Hello my fellow DSPers!
I was hoping someone could shed some light on a part of an assignment I have for a dsp module, I've been stuck on this particular part for two weeks now and can't see what I'm doing wrong.
I'll explain what I have so far,
If you refer to the image below you can see the system. h(n) is the Wiener filter. I have to come up with the optimum Wiener filter and then implement it in matlab for the 3 types of solution, FIR, IIR Causal and IIR non Causal. FIR was fine, but the IIR non-causal part I am having problems with.
n1 AND s1 are gaussian noise 0 mean unity Variance.
The transfer functions of these can be seen below. n is the noise to our signal s and these make our observed signal x. We are trying to get the minimum square error between s^ and s.

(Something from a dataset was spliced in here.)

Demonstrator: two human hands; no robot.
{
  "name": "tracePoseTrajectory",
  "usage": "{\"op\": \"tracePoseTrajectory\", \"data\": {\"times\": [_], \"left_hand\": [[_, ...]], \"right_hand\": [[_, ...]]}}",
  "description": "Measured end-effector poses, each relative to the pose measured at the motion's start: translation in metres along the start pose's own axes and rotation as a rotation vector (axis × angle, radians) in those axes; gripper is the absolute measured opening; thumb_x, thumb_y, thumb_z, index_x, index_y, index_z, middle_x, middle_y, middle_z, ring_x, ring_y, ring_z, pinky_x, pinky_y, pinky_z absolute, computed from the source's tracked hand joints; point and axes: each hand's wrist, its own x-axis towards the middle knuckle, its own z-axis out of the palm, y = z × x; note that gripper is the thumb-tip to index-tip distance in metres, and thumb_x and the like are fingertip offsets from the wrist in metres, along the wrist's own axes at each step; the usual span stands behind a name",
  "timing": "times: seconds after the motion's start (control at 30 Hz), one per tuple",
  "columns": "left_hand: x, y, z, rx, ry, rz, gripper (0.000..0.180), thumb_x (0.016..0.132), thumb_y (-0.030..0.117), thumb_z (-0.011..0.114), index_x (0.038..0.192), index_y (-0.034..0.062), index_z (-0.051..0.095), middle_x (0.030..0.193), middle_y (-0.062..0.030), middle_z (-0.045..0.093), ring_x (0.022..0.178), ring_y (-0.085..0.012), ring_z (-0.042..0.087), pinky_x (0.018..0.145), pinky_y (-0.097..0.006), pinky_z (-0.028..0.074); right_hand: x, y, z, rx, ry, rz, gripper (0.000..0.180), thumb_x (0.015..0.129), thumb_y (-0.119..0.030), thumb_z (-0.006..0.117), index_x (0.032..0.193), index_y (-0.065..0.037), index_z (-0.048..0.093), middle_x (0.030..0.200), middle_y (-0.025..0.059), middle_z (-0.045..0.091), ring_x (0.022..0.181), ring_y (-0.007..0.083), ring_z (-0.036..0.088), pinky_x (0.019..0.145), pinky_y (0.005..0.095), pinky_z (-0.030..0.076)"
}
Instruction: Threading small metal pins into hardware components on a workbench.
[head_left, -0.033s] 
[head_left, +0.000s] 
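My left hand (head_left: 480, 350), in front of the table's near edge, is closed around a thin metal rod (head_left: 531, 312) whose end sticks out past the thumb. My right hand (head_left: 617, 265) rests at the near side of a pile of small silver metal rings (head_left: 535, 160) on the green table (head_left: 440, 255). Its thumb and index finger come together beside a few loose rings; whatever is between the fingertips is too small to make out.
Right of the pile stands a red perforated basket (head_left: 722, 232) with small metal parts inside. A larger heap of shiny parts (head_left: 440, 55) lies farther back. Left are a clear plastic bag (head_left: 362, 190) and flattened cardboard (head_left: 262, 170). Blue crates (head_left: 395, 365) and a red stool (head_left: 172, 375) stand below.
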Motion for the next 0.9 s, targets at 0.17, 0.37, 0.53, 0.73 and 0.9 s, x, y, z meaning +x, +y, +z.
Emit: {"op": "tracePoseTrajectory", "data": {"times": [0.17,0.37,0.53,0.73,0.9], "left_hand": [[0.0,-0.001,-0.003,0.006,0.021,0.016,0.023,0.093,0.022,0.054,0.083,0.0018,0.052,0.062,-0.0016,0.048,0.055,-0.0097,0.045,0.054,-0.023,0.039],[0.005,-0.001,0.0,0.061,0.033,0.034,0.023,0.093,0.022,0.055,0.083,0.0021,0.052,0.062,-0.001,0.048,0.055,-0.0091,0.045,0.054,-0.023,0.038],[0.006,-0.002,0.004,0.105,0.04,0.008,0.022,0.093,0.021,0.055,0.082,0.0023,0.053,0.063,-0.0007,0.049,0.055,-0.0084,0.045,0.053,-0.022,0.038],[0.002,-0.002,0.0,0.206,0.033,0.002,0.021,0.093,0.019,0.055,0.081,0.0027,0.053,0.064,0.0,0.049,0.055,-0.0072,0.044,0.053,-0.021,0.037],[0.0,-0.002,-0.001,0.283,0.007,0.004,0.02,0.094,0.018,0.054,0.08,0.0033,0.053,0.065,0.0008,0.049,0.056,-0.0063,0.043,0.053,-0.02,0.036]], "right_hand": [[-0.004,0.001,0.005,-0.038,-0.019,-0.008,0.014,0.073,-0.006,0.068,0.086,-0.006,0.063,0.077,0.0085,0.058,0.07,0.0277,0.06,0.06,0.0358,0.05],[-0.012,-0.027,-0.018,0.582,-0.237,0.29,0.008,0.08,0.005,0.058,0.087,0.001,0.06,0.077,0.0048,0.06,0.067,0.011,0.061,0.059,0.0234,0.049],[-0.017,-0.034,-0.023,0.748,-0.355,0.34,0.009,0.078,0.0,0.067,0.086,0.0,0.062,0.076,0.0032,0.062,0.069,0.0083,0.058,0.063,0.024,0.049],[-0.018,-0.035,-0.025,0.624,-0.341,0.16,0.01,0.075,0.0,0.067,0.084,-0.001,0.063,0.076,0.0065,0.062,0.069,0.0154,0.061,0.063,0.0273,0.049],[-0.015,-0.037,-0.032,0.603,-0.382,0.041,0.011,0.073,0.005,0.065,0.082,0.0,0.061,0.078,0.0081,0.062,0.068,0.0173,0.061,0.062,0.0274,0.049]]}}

For the IIR non causal case the optimum Wiener filter can be described as the
Cross Power Spectral Density of s with x over the spectral power density of x with x. So Ssx/Sxx.

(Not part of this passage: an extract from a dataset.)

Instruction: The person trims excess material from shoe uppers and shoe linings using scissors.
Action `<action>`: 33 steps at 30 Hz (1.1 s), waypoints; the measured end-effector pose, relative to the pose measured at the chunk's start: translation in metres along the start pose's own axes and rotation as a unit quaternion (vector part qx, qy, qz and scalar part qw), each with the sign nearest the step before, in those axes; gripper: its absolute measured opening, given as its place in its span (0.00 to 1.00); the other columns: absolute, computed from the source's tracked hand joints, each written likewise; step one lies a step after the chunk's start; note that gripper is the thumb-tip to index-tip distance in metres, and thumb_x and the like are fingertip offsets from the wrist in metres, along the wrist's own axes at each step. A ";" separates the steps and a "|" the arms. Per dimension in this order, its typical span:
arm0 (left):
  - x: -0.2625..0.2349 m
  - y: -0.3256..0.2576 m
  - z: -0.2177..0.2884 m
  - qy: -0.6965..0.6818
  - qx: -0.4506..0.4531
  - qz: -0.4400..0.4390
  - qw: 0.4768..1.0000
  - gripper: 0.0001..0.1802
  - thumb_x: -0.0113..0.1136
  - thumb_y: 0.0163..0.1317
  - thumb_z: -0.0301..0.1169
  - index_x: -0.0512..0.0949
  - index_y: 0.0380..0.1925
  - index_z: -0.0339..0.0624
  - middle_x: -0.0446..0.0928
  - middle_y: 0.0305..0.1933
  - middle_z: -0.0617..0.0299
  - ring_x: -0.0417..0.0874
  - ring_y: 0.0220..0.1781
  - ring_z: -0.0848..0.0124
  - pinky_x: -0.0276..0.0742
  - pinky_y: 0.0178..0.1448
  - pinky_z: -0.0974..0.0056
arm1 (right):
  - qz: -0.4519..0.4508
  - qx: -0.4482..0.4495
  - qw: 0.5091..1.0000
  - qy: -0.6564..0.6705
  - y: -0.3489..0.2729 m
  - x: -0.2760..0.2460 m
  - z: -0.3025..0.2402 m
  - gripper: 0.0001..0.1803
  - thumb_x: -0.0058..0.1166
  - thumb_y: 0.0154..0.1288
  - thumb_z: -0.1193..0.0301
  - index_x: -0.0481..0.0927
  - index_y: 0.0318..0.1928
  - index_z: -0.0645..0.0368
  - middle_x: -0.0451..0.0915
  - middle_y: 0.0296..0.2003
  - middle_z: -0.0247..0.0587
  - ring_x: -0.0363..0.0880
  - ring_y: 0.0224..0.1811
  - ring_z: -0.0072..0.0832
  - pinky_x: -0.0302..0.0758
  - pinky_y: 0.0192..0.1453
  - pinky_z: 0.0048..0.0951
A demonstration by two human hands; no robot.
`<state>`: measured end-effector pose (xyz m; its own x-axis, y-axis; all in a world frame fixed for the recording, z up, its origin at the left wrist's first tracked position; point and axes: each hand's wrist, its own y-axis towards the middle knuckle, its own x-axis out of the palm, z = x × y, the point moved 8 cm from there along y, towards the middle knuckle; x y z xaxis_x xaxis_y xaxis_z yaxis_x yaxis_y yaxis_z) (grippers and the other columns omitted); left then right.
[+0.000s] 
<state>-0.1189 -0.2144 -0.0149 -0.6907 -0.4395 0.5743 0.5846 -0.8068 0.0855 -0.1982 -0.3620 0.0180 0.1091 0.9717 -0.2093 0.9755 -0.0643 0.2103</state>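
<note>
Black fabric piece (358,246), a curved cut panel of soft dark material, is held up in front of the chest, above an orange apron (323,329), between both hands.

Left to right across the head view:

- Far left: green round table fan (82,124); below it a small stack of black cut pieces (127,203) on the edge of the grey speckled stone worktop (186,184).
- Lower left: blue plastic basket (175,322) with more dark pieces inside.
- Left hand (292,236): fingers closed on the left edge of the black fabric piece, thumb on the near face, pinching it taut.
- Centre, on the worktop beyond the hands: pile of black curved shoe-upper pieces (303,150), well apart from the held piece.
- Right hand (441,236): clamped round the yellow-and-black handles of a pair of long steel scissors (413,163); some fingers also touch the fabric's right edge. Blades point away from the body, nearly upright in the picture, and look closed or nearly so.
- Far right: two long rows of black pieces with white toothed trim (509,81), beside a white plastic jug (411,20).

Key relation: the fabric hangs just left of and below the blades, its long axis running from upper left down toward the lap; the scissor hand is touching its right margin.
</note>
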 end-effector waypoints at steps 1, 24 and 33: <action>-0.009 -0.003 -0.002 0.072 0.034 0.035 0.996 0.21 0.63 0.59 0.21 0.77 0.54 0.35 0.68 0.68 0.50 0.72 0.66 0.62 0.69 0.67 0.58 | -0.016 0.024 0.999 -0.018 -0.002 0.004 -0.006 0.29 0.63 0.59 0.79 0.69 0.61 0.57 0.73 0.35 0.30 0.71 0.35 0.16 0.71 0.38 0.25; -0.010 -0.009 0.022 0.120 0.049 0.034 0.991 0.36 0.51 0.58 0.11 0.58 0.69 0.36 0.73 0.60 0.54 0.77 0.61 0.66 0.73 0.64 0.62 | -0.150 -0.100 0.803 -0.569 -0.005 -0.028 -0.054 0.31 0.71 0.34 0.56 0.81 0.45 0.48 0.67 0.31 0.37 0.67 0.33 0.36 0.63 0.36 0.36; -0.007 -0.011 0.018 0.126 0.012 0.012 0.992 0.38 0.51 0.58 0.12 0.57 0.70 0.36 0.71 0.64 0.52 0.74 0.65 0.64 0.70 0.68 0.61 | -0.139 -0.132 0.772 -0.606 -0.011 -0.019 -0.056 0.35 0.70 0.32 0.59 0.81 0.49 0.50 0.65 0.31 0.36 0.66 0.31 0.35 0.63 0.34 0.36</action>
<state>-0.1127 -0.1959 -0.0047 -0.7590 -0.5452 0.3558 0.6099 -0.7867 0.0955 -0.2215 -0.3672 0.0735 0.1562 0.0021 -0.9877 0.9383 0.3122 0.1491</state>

This can be re written as Sss/(Sss+Snn). Since many things aren't correlated.
Spectral Power density of s can be written as Sss=P(z)P(z^-1). and Snn can be written as Snn=G(z)G(z^-1). When I sub these answers into the equation Sss/(Sss+Snn) for the optimum filter I get zeros at 0.1 and 10 and poles at 0.4006+0.272i, 0.4006-0.272i, 1.709-1.16i, 1.709+1.16i .
This has non stable response and it can't be implemented. It goes against what a Wiener Filter is so I think I made a mistake somewhere.
I hope this isn't too much hassle for someone to have a quick gander and see if they spot something, experience helps a lot in dsp :) ,
Thanks a lot, David.
Go back and review the relationship between causality and stability.
A rough definition of stability for an IIR filter is that all of its modes diminish to zero as time goes to infinity. "Mode" in this case pretty much means "response of a pole".
For a causal filter, this means that each pole (in the z domain) must have an absolute value strictly less than one, because d^n goes to zero as n goes to positive infinity if and only if |d| < 1.
For a non-causal filter, time goes backwards. Stability is determined if each pole's response goes to zero as time gets more and more negative. For this to happen, the pole's absolute value must be strictly greater than one -- which is exactly the indicator of instability in a causal filter.
You should review your material up to this point -- if you're need to implement a "non-causal" filter (of any sort), then you are in one of two situations:
- You're working on "offline" data
- You're screwed
If your situation is 2, then change the game.
If your situation is 1, then make a time-reversed version of the non-causal filter, and run it "in reverse" over the data. This is a fairly standard thing to do in offline data analysis.
I'll give that a shot, I am indeed working on offline data.
I didn't know that about stability for a non-causal filter :D .
Thanks for the fast reply and best wishes.
I dimly recall that Matlab has a one-step filter that does this -- it finds all the poles and zeros, puts the unstable one into the "non-causal" filter, runs the causal filter forward and the "non-causal" one backwards, and you're done.
But I use Scilab, so I can't tell you more. It may be worth a bit of spelunking in the help files.
OTOH, if you're a student, it's probably worth making sure that you know how to do it by hand, to deepen your knowledge of signal processing theory.
I don't work with Weiner filters (pronounced as "veener", not "weener.") But I did try to repeat your polynomial algebra. Here are my results:
As you see, I obtained the same z-domain pole/locations as you did. So that tells us your polynomial algebra is probably correct and your filter is indeed unstable. So now you have to figure out if; (1) your result is the correct answer to your problem, or (2) the theory as you stated it in your question is incorrect.